### WHAT YOU WILL DO
For this exercise, write out the full listing that follows exactly and skip its pictures.

### SOURCE MATERIAL
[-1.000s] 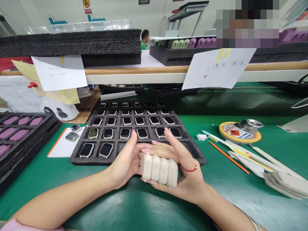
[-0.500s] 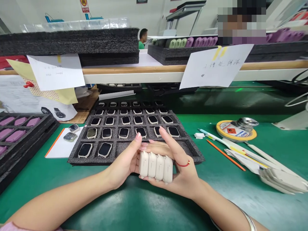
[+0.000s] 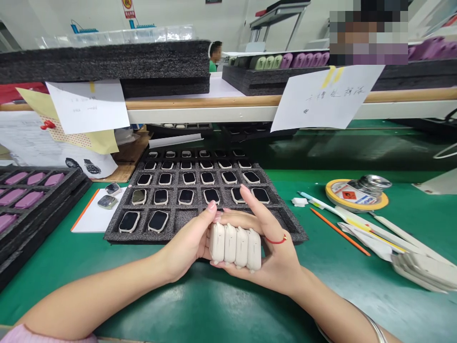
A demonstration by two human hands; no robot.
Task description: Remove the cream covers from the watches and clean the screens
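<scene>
Between my two hands is a row of several beige watch cases (image 3: 235, 247), stood on edge side by side with their narrow sides toward me. My left hand (image 3: 194, 240) presses against the row's left end, thumb raised. My right hand (image 3: 274, 252) cradles the row from the right and below, its thumb pointing up; a red string is round the thumb. Just behind them lies a black foam tray (image 3: 143, 236) with beige-framed, dark-screened watches (image 3: 159, 220) in its compartments. My hands cover part of its front row.
On the left are a foam tray of purple cases (image 3: 30, 199) and two loose watches (image 3: 107, 201) on white paper. At right lie an orange stick (image 3: 341, 232), a yellow tape roll (image 3: 332, 193) and white pads (image 3: 424, 269). A shelf (image 3: 214, 113) crosses above; a person is behind it.
The whole scene has shifted slightly rightward in the picture. Both hands keep hold of the row of watch cases, with hardly any change in grip.
</scene>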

### SOLVED EXERCISE
[-1.000s] 
[-0.500s] 
[+0.000s] 
A demonstration by two human hands; no robot.
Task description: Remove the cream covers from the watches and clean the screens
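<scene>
Between my two hands is a row of several beige watch cases (image 3: 235, 247), stood on edge side by side with their narrow sides toward me. My left hand (image 3: 194, 240) presses against the row's left end, thumb raised. My right hand (image 3: 274, 252) cradles the row from the right and below, its thumb pointing up; a red string is round the thumb. Just behind them lies a black foam tray (image 3: 143, 236) with beige-framed, dark-screened watches (image 3: 159, 220) in its compartments. My hands cover part of its front row.
On the left are a foam tray of purple cases (image 3: 30, 199) and two loose watches (image 3: 107, 201) on white paper. At right lie an orange stick (image 3: 341, 232), a yellow tape roll (image 3: 332, 193) and white pads (image 3: 424, 269). A shelf (image 3: 214, 113) crosses above; a person is behind it.
The whole scene has shifted slightly rightward in the picture. Both hands keep hold of the row of watch cases, with hardly any change in grip.
</scene>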

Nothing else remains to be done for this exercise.